L’unità dell’opposizione resta una chimera. Quantomeno nei fatti, perché a parole tutti sembrano ricercarla. Le divisioni nell’area di centrosinistra, forze civiche connesse, rimangono, d’altronde, sotto gli occhi di tutti. E dinanzi alla sottile provocazione del gruppo di Vibo democratica che ha indirettamente accusato il Pd assente in quella circostanza, chiarendo “che senza un’attività di pungolo c’è regressione per la comunità e per gli stessi governanti che non hanno più nessun motivo per fare meglio”, la replica al vetriolo del capogruppo dem Stefano Luciano non si è fatta attendere.

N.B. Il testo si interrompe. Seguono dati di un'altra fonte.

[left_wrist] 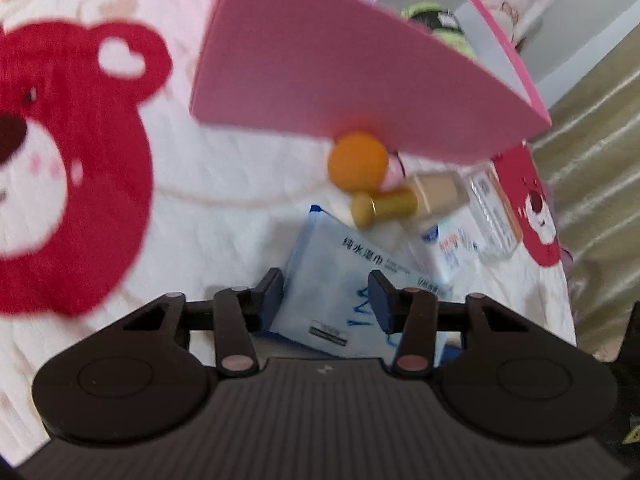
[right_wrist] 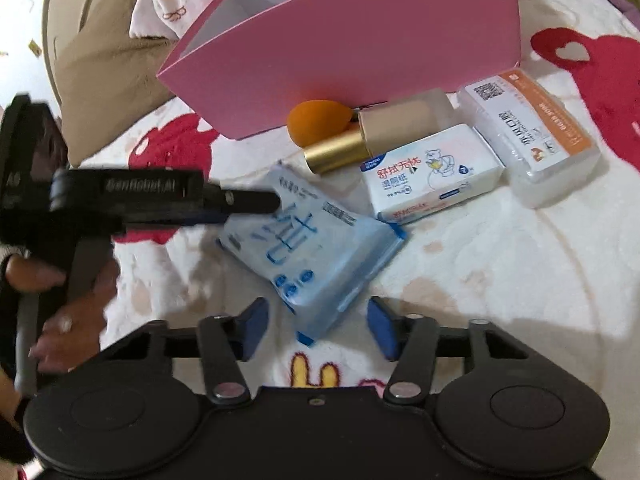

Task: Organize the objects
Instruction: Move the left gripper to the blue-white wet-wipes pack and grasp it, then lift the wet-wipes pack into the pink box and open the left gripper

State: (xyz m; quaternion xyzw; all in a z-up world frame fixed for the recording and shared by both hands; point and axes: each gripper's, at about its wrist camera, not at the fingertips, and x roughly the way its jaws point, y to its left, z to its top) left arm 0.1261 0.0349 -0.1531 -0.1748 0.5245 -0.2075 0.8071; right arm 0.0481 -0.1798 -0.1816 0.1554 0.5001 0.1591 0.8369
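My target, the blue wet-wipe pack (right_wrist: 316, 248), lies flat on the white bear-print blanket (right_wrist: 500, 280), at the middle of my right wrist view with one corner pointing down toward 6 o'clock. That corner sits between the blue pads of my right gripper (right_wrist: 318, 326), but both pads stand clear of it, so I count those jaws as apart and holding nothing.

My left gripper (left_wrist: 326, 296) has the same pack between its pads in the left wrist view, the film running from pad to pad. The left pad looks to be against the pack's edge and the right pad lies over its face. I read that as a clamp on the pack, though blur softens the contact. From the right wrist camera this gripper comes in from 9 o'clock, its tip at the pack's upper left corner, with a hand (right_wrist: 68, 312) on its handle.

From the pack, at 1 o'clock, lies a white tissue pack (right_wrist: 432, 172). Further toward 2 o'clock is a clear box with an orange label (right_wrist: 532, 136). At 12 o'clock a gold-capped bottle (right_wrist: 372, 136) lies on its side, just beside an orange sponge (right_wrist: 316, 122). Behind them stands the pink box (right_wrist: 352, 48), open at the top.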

“L’unità dell’opposizione - ha chiarito Luciano – si raggiunge attraverso una discussione politica che serve per stabilire se vi sia convergenza di valori, di ideali e nella direzione di marcia”. Ebbene, “prima di avviare questa discussione - ha specificato il capogruppo dem -bisogna eliminare quelle ambiguità di fondo che richiamano il trasversalismo in salsa vibonese”. Ad esempio, e qui la stoccata sembra evidente a qualche esponente dell’ altra minoranza, “come la mettiamo con chi, all’indomani delle elezioni, piuttosto che tenere la barra dritta, rispetto ad un progetto alternativo di centro-sinistra, si è accaparrato nomine, frutto di accordi sottobanco con il centrodestra?” Dunque, “chi ha agito in questo modo è inutile che ora faccia il finto oppositore soltanto perché, dopo due anni, questa maggioranza sta affondando”. Insomma, “nessuna preclusione personale, ma una questione di deontologia politica - ha ammonito Stefano Luciano - la cui assenza ha generato sul territorio una degenerazione personalistica".